━━━ SUPPLIED RECORDS
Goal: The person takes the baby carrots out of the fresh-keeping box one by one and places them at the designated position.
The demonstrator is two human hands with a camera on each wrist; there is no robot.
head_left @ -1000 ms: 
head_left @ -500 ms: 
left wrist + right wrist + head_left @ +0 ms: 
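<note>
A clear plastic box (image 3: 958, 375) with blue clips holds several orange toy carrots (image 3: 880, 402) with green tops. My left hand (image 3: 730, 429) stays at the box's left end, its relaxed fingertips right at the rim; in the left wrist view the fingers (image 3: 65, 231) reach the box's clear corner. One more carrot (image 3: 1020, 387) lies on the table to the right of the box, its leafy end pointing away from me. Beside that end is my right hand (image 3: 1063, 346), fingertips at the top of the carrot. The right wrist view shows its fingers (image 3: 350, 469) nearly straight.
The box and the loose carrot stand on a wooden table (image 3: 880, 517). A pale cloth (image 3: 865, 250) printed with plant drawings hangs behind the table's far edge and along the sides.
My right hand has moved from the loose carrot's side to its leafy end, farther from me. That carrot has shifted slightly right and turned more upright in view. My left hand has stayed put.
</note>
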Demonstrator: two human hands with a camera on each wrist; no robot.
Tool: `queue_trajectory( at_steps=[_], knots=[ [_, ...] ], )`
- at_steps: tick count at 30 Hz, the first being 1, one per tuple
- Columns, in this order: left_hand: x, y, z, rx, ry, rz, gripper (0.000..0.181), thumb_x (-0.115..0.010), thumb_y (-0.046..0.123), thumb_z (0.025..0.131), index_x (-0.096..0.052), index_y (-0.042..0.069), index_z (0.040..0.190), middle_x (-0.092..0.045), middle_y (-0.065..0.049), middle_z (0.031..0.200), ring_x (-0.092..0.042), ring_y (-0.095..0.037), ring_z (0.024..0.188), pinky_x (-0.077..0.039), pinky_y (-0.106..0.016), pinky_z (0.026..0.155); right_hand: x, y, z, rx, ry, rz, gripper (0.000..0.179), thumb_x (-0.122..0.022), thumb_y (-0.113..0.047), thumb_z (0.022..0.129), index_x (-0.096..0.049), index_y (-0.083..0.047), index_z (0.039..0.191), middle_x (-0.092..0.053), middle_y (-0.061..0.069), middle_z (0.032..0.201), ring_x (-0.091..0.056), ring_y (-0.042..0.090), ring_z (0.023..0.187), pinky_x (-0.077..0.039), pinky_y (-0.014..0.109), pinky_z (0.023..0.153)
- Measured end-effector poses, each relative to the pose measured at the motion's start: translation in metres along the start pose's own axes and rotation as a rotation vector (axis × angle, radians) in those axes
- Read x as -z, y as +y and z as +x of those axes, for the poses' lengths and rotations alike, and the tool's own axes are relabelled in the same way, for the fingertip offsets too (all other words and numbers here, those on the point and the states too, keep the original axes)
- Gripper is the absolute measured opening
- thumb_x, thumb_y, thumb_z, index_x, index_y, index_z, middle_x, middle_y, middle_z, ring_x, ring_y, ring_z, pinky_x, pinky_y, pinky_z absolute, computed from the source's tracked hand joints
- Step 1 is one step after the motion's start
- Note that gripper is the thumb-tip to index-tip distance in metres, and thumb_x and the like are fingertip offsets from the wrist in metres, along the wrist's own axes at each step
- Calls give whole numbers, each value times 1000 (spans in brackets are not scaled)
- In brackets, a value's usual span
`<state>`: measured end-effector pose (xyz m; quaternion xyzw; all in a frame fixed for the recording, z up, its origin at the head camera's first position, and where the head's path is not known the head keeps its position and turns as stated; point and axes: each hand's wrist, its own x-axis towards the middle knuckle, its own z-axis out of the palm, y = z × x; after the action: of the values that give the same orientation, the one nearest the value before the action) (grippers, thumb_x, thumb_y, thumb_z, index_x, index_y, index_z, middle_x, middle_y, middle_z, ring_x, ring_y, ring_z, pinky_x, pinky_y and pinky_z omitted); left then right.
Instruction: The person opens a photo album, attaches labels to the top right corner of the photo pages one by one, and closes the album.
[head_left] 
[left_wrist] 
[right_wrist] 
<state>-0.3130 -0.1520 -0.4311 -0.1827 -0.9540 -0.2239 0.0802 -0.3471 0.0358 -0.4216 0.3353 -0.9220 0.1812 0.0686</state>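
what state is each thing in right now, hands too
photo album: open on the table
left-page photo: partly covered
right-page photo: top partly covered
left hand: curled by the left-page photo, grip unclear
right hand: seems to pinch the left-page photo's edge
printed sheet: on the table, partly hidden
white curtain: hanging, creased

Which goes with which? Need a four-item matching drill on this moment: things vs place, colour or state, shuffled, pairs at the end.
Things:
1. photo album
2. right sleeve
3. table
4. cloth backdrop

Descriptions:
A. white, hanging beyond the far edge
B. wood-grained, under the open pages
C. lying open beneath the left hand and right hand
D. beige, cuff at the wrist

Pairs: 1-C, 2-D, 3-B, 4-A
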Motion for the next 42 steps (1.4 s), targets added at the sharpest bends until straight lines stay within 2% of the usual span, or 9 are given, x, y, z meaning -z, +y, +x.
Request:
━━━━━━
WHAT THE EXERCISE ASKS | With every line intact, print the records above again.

TASK SOLUTION |
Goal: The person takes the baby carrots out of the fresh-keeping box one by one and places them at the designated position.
The demonstrator is two human hands with a camera on each wrist; there is no robot.
head_left @ -1000 ms: 
head_left @ -500 ms: 
left wrist + right wrist + head_left @ +0 ms: 
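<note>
A clear plastic box (image 3: 958, 375) with blue clips holds several orange toy carrots (image 3: 880, 402) with green tops. My left hand (image 3: 730, 429) stays at the box's left end, its relaxed fingertips right at the rim; in the left wrist view the fingers (image 3: 65, 231) reach the box's clear corner. One more carrot (image 3: 1020, 387) lies on the table to the right of the box, its leafy end pointing away from me. Beside that end is my right hand (image 3: 1063, 346), fingertips at the top of the carrot. The right wrist view shows its fingers (image 3: 350, 469) nearly straight.
The box and the loose carrot stand on a wooden table (image 3: 880, 517). A pale cloth (image 3: 865, 250) printed with plant drawings hangs behind the table's far edge and along the sides.
My right hand has moved from the loose carrot's side to its leafy end, farther from me. That carrot has shifted slightly right and turned more upright in view. My left hand has stayed put.
</note>
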Demonstrator: two human hands with a camera on each wrist; no robot.
Tool: `queue_trajectory( at_steps=[_], knots=[ [_, ...] ], )`
- at_steps: tick count at 30 Hz, the first being 1, one per tuple
- Columns, in this order: left_hand: x, y, z, rx, ry, rz, gripper (0.000..0.181), thumb_x (-0.115..0.010), thumb_y (-0.046..0.123), thumb_z (0.025..0.131), index_x (-0.096..0.052), index_y (-0.042..0.069), index_z (0.040..0.190), middle_x (-0.092..0.045), middle_y (-0.065..0.049), middle_z (0.031..0.200), ring_x (-0.092..0.042), ring_y (-0.095..0.037), ring_z (0.024..0.188), pinky_x (-0.077..0.039), pinky_y (-0.106..0.016), pinky_z (0.026..0.155); right_hand: x, y, z, rx, ry, rz, gripper (0.000..0.179), thumb_x (-0.122..0.022), thumb_y (-0.113..0.047), thumb_z (0.022..0.129), index_x (-0.096..0.049), index_y (-0.083..0.047), index_z (0.039..0.191), middle_x (-0.092..0.053), middle_y (-0.061..0.069), middle_z (0.032..0.201), ring_x (-0.091..0.056), ring_y (-0.042..0.090), ring_z (0.023..0.187), pinky_x (-0.077..0.039), pinky_y (-0.014..0.109), pinky_z (0.023..0.153)
- Measured end-effector poses, each relative to the pose measured at the motion's start: translation in metres along the start pose's own axes and rotation as a rotation vector (axis × angle, radians) in those axes
- Read x as -z, y as +y and z as +x of those axes, for the poses' lengths and rotations alike, and the tool's own axes are relabelled in the same way, for the fingertip offsets too (all other words and numbers here, those on the point and the states too, keep the original axes)
- Gripper is the absolute measured opening
- thumb_x, thumb_y, thumb_z, index_x, index_y, index_z, middle_x, middle_y, middle_z, ring_x, ring_y, ring_z, pinky_x, pinky_y, pinky_z absolute, computed from the source's tracked hand joints
- Step 1 is one step after the motion's start
- Note that gripper is the thumb-tip to index-tip distance in metres, and thumb_x and the like are fingertip offsets from the wrist in metres, along the wrist's own axes at each step
- Calls give whole numbers, each value times 1000 (spans in brackets are not scaled)
- In brackets, a value's usual span
`<state>`: measured end-effector pose (xyz m; quaternion xyzw; all in a frame fixed for the recording, z up, its origin at the head camera's first position, and where the head's path is not known the head keeps its position and turns as stated; point and axes: each hand's wrist, its own x-axis towards the middle knuckle, its own z-axis out of the palm, y = z × x; after the action: of the values that give the same orientation, the one nearest the value before the action) (grippers, thumb_x, thumb_y, thumb_z, index_x, index_y, index_z, middle_x, middle_y, middle_z, ring_x, ring_y, ring_z, pinky_x, pinky_y and pinky_z omitted); left then right.
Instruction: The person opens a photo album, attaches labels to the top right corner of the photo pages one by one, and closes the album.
[head_left] 
[left_wrist] 
[right_wrist] 
<state>-0.3130 -0.1520 -0.4311 -0.1827 -0.9540 -0.2239 0.0802 -0.3471 0.0358 -0.4216 0.3353 -0.9220 0.1812 0.0686</state>
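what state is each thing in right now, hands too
photo album: open on the table
left-page photo: partly covered
right-page photo: top partly covered
left hand: curled by the left-page photo, grip unclear
right hand: seems to pinch the left-page photo's edge
printed sheet: on the table, partly hidden
white curtain: hanging, creased

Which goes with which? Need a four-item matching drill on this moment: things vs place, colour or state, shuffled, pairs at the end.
Things:
1. photo album
2. right sleeve
3. table
4. cloth backdrop

Descriptions:
A. white, hanging beyond the far edge
B. wood-grained, under the open pages
C. lying open beneath the left hand and right hand
D. beige, cuff at the wrist

Pairs: 1-C, 2-D, 3-B, 4-A
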Motion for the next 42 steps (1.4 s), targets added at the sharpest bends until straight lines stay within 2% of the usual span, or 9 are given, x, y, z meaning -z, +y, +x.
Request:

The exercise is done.